> **Task brief**:
Begin the copy at the line containing "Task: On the" in the data below and end it at the line containing "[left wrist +", keeping each line exact and leaving out pictures.

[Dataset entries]
[Start of section]

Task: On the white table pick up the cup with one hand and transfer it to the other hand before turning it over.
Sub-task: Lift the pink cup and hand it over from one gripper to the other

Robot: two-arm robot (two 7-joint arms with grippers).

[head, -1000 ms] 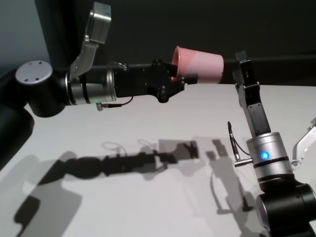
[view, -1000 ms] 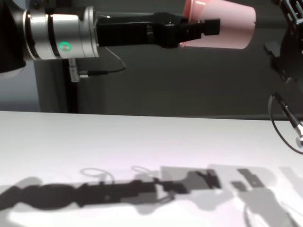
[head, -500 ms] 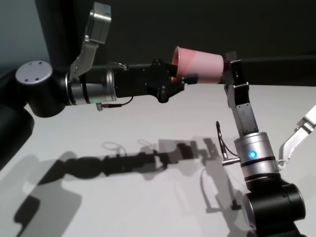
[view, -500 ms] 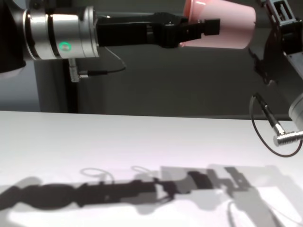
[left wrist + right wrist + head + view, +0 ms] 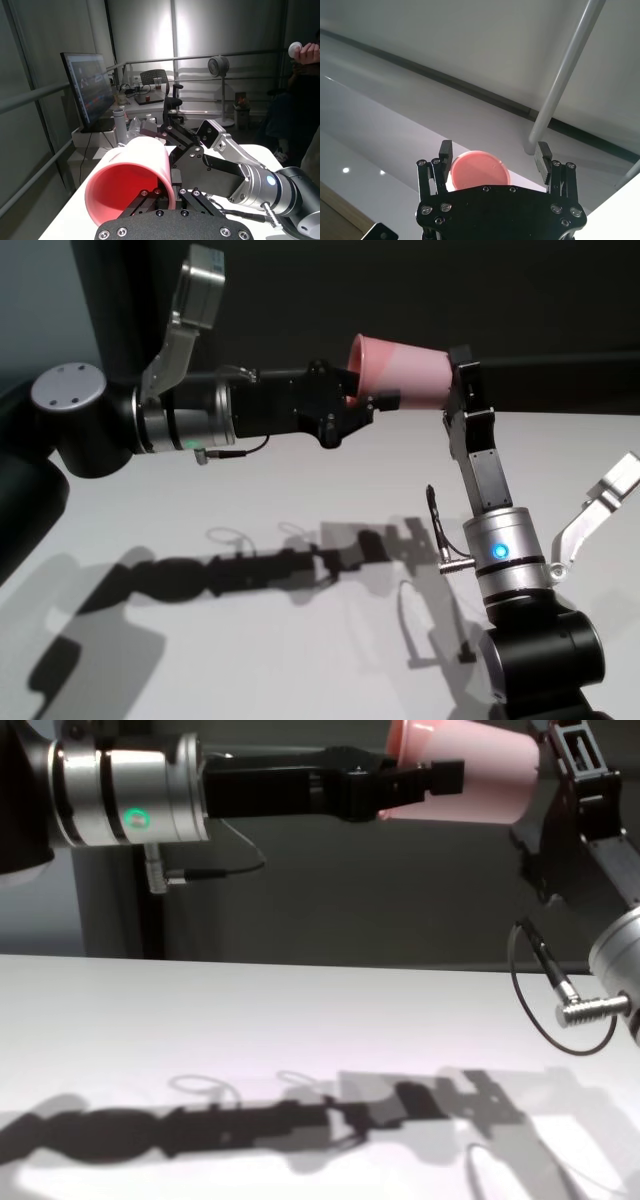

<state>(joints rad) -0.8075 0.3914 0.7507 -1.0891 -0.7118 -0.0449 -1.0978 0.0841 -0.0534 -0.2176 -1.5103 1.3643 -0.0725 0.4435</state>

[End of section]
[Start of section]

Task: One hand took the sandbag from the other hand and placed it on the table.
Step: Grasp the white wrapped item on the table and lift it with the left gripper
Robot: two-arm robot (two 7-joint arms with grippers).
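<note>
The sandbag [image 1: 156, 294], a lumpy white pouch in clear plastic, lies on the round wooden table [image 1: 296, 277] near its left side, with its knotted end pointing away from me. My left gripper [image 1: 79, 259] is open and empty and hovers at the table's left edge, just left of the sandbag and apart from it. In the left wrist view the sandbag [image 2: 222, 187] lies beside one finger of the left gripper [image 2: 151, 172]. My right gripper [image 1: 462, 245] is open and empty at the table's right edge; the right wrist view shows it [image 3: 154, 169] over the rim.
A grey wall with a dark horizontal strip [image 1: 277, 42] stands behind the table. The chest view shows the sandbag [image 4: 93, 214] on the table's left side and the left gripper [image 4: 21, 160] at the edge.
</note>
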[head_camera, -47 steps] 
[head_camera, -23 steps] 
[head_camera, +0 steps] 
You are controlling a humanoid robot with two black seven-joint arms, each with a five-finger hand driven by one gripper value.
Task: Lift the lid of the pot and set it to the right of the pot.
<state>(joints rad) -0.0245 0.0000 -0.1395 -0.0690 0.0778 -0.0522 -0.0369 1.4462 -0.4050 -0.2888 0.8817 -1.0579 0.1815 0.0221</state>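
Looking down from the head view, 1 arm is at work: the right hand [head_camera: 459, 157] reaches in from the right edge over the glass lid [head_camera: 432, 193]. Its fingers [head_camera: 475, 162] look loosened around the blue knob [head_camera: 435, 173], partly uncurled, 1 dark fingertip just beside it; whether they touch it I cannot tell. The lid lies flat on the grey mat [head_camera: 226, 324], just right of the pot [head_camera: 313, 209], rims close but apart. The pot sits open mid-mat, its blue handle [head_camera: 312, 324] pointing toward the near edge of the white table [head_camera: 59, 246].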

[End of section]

> **Output for this exercise**:
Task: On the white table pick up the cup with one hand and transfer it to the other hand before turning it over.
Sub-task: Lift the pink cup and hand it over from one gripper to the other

Robot: two-arm robot (two 7-joint arms with grippers).

[head, -1000 ms] 
[view, -1000 ms] 
[head, -500 ms] 
[view, -500 ms] 
[left wrist + right wrist + head + view, +0 ms] 

At this stage, the exercise is finished.